Today marks the official start of National Severe Weather Preparedness Week. Partnering with NOAA, the campaign started in pursuit of a Weather-Ready Nation, and in hopes that people would take the action and the steps necessary to prepare for severe weather. We never know when severe weather may strike, that’s why it’s so important to prepare in advance.
Every year, thousands of people are impacted by severe weather threats like tornadoes and severe thunderstorms. Last year saw 250 weather-related fatalities and more than 2,600 injuries. Every state in the U.S. has experienced tornadoes and severe weather -- some more than others. Six states experienced tornadoes in 2012, which caused $1.6 billion in damage. Everyone is at risk for severe weather and should take steps now to prepare for such events in your area. Being prepared to act quickly during severe weather can be a matter of life and death.
All week long, we’re calling for people across the country to pledge to prepare and to be a force of nature in your community by telling your family, friends and neighbors how you’ve prepared for severe weather. Pledging is the first step toward ensuring you and your loved ones are prepared for severe weather. The next step includes being informed - knowing the most common weather hazards in your area and what actions you should take can save your life and others. Once you know your vulnerability to common severe weather threats, develop a family communication plan, put together an emergency kit and get involved to help other prepare.
Visit Ready.gov to take the pledge, then be a force of nature and share how you and your family have prepared on your social media accounts and encourage others to pledge to prepare.
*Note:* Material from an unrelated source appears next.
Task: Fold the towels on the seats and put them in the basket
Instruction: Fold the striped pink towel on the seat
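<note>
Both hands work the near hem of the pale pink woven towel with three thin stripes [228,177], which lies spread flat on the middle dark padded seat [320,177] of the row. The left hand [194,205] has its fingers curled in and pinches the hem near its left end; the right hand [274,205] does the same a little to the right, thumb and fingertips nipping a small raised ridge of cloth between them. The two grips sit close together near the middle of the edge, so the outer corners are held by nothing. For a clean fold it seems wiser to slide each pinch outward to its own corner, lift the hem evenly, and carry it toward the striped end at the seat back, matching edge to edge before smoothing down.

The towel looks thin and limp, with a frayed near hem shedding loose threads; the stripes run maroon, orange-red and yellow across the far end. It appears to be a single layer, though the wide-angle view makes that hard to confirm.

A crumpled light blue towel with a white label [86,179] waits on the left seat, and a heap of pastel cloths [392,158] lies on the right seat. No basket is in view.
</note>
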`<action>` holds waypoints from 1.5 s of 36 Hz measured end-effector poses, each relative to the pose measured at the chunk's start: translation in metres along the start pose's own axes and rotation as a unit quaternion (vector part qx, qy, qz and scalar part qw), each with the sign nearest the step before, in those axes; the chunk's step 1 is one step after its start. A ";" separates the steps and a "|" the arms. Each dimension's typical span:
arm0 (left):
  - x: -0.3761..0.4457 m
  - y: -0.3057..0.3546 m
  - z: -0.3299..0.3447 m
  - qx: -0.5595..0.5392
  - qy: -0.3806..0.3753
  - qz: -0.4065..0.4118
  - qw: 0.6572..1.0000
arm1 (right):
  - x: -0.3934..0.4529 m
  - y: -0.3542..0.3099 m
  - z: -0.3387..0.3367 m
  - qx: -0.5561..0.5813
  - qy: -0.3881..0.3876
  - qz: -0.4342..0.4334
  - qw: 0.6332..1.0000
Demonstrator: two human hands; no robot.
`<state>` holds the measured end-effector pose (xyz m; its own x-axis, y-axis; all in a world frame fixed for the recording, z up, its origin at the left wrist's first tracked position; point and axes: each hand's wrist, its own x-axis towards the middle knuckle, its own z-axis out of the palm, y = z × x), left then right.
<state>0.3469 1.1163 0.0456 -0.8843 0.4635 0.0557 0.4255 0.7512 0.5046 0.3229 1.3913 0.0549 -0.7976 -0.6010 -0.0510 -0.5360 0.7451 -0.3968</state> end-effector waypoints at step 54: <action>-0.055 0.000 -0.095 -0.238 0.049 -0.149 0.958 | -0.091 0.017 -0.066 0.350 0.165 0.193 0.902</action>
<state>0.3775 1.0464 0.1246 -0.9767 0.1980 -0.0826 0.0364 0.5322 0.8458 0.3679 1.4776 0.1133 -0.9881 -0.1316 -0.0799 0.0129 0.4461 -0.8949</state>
If you’re on Twitter, use the hashtags #ImPrepared and #ImAForce to show you’ve pledged to prepare and are taking the first step in preparing your family and friends for severe weather.
This week, be sure to come back and check our blog for guest posts from partners across the emergency management team sharing their personal stories about experiencing and being prepared for severe weather. I hope you join us in becoming prepared for severe weather, if you haven’t already, and then help spread the message to your family, friends and community.
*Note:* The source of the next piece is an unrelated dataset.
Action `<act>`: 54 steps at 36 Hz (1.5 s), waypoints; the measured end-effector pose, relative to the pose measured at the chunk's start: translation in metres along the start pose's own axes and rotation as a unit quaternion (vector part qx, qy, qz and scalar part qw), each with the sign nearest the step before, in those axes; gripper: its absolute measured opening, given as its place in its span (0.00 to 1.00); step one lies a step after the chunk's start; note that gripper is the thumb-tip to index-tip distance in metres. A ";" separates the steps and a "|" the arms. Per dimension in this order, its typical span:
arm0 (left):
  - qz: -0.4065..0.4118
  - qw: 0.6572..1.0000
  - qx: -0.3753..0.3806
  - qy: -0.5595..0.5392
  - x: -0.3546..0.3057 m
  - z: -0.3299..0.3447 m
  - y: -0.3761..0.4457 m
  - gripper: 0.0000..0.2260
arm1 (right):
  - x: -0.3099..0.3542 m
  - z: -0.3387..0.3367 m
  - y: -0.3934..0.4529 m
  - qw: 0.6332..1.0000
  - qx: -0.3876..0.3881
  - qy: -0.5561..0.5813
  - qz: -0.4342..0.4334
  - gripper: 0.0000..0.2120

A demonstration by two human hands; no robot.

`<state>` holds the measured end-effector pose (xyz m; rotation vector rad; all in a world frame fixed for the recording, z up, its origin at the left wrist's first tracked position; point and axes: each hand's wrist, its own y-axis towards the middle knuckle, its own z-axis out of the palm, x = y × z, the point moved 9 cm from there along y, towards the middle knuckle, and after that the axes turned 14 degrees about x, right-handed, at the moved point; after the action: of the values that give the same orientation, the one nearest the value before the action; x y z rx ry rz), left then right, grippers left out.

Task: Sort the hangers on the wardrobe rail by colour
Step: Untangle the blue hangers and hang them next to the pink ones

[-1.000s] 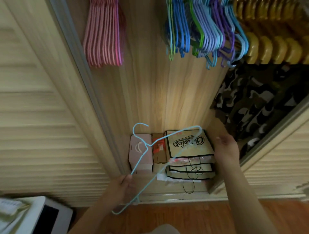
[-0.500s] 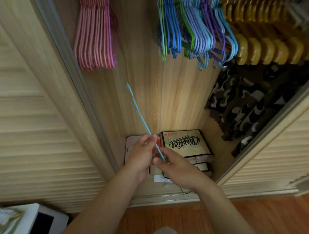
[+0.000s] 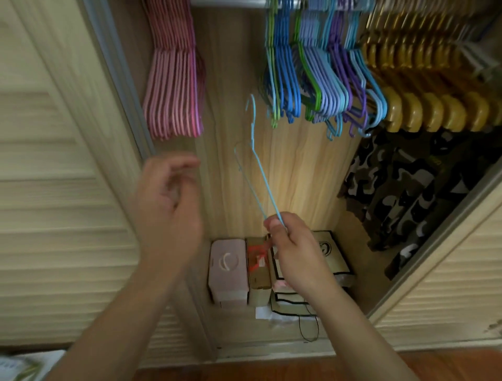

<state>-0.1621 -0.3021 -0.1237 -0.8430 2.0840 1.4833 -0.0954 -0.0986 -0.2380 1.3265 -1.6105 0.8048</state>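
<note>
My right hand (image 3: 294,250) pinches the lower end of a light blue wire hanger (image 3: 262,176), which stands edge-on with its hook up, below the rail. My left hand (image 3: 167,206) hovers to its left with loosely curled fingers and holds nothing. On the rail (image 3: 231,2) hang a bunch of pink hangers (image 3: 173,89) at the left, a mixed bunch of blue, green and purple hangers (image 3: 320,73) in the middle, and yellow-brown hangers (image 3: 423,89) at the right.
A louvred door (image 3: 54,190) stands at the left and another (image 3: 448,285) at the lower right. Camouflage clothing (image 3: 402,190) hangs under the yellow-brown hangers. A pink box (image 3: 228,269), a cardboard box (image 3: 256,282) and printed bags (image 3: 334,261) sit on the wardrobe floor.
The hanger has passed from my left hand to my right hand and has been raised, hook up, toward the rail. My left hand has let go and moved up and left.
</note>
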 end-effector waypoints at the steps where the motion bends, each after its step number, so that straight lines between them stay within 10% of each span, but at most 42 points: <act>1: 0.041 0.998 -0.038 0.040 -0.013 -0.020 0.009 0.13 | 0.011 -0.003 0.005 1.000 -0.011 -0.015 -0.014 0.13; 9: 0.095 0.955 -0.189 0.208 -0.054 -0.107 0.103 0.26 | 0.094 -0.022 0.061 0.988 -0.083 -0.098 -0.081 0.18; 19: 0.111 0.918 -0.143 0.352 -0.047 -0.102 0.159 0.29 | 0.170 -0.033 0.136 0.977 -0.120 -0.127 -0.123 0.20; 54: 0.162 0.911 -0.169 0.339 -0.046 -0.101 0.155 0.27 | 0.182 0.011 0.191 0.962 0.008 -0.249 -0.114 0.18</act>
<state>-0.2379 -0.3503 0.0440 -1.3510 2.5923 1.9751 -0.2924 -0.1409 -0.0673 1.7881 -1.7822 0.3575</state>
Here is the President’s message encouraging the nation to be prepared:
Last year, severe thunderstorms and tornadoes devastated communities nationwide. Hundreds of men and women lost their lives when disaster struck; still moe could only watch as a home or a business was destroyed in a storm. During National Severe Weather Preparedness Week, as Americans everywhere continue to help these families get back on their feet, we reaffirm that all of us can take action to make our communities safer, stronger, and more prepared for severe weather.
Building a more resilient Nation starts at home. Before storms strike, families should have an emergency supply kit on hand and an emergency plan in place. Homes and businesses should be properly secured. And if severe weather is on the horizon, those in its path should take shelter immediately and wait for instructions from local emergency management officials.
Because effective disaster preparedness depends on engaged citizens, my Administration remains committed to giving them the tools they need to keep their neighborhoods safe. We have joined with every level of government and partners in every sector to improve emergency management on the ground and issue timely alerts when severe weather is near. And to ensure people have accurate information when they need it most, we have enhanced www.Ready.gov and www.Listo.gov--a once-stop shop for preparedness before, during, and after the storm.
Protecting ourselves and our loved ones from severe weather takes a whole community, and each of us can play an important part. This week, I encourage all Americans to help meet tomorrow's challenges by making safety today's priority.